Le fiabe rendono immortali
Le fiabe ci collegano all’arte della memoria, al ricordo, che è il tesoro segreto, il segreto dei segreti che serbiamo nel nostro cuore, che non conosce tempo e che ci salva dal pericolo della morte e dell’annullamento.
Nella letteratura tradizionale, nelle Mille e Una Notte, nelle Fiabe del Kordofan (v. Leo Frobenius), nell’Odissea l’eroe che racconta si salva dalla morte raccontando. Il fine del racontare e del ricordare è sempre salvarsi dalla morte e dall’annichilimento.
Ce lo spiega Martin Buber trasmettendoci la sua fede estatica attraverso la sua capacità di narrare e di porsi in sintonia con la sapienza dei Chassidim.
Ci racconta che quando il gran rabbino Israel Baal-Tov vedeva che la sfortuna minacciava gli ebrei, si recava d’abitudine in una certa parte della foresta a meditare. Lì accendeva un fuoco, pronunciava una preghiera speciale e il miracolo avveniva e la sventura veniva evitata.

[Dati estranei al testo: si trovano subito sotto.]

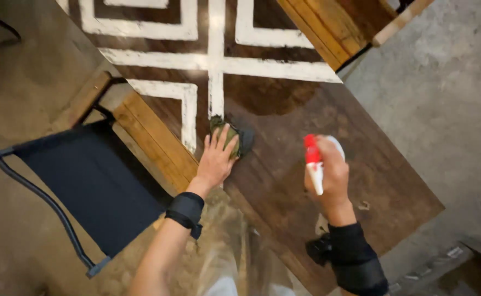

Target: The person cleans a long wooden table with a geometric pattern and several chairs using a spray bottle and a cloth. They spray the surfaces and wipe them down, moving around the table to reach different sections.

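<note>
Green cloth (234, 136) under the flat, open left hand (217, 159) on the table (284, 126); right hand (332, 174) closed around a spray bottle (314, 159).

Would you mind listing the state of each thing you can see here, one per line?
Left hand: open, pressed flat on the cloth.
Cloth: crumpled, lying on the tabletop under the fingers.
Right hand: closed around the spray bottle.
Spray bottle: held above the table, red nozzle up.
Wooden table: dark wet-looking patch beyond the cloth, white painted lines.
Black chair: standing beside the table, unoccupied.
</note>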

Più tardi, quando il suo discepolo, il celebre Magid di Mezritch, dovette intercedere, per la stessa ragione, presso il Signore, andò nello stesso posto della foresta e disse: “Maestro dell’universo, ascolta! Non so come accendere il fuoco, ma sono ancora in grado di pronunciare la preghiera”. E di nuovo il miracolo avvenne.

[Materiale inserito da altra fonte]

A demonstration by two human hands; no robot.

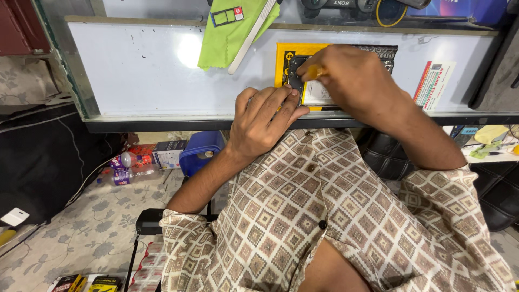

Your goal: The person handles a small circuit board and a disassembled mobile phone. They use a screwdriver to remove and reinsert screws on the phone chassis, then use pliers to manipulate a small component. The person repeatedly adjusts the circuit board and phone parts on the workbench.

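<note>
On the counter: white counter (151, 70) spanned the view.
Cloth: green cloth (227, 38) lay at eleven o'clock.
Phone: opened phone (319, 92) rested on yellow mat (282, 57), twelve o'clock.
Right hand (351, 81): fingers pinched yellow-handled tool (315, 71).
Left hand (265, 119): fingers together, pressing phone's edge.

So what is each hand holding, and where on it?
Right hand pinches a tool by its yellow handle. Left hand presses fingertips on the opened phone, not gripping it.

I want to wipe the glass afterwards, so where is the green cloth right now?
In the head view the green cloth hangs over the counter's far edge, upper middle, left of the yellow mat where both hands work, with a white strip lying across it.
</note>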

Ancor più tardi il rabbino Moshe-Leib di Sasov, per salvare di nuovo il suo popolo, si recò nella foresta e disse: “Non so come accendere il fuoco, non conosco la preghiera, ma conosco il luogo e ciò deve essere sufficiente”.
Infine toccò al rabbino Israel di Rizhyn di vincere la sventura. Seduto sulla sua poltrona, la testa affondata nelle mani, egli parlò a Dio: “Sono incapace di accendere il fuoco e non conosco la preghiera: non posso neppure trovare il posto nella foresta. Tutto ciò che posso fare è raccontare la storia e ciò deve essere sufficiente”. Ed era sufficiente. Dio ha creato l’uomo perché Egli adora i racconti.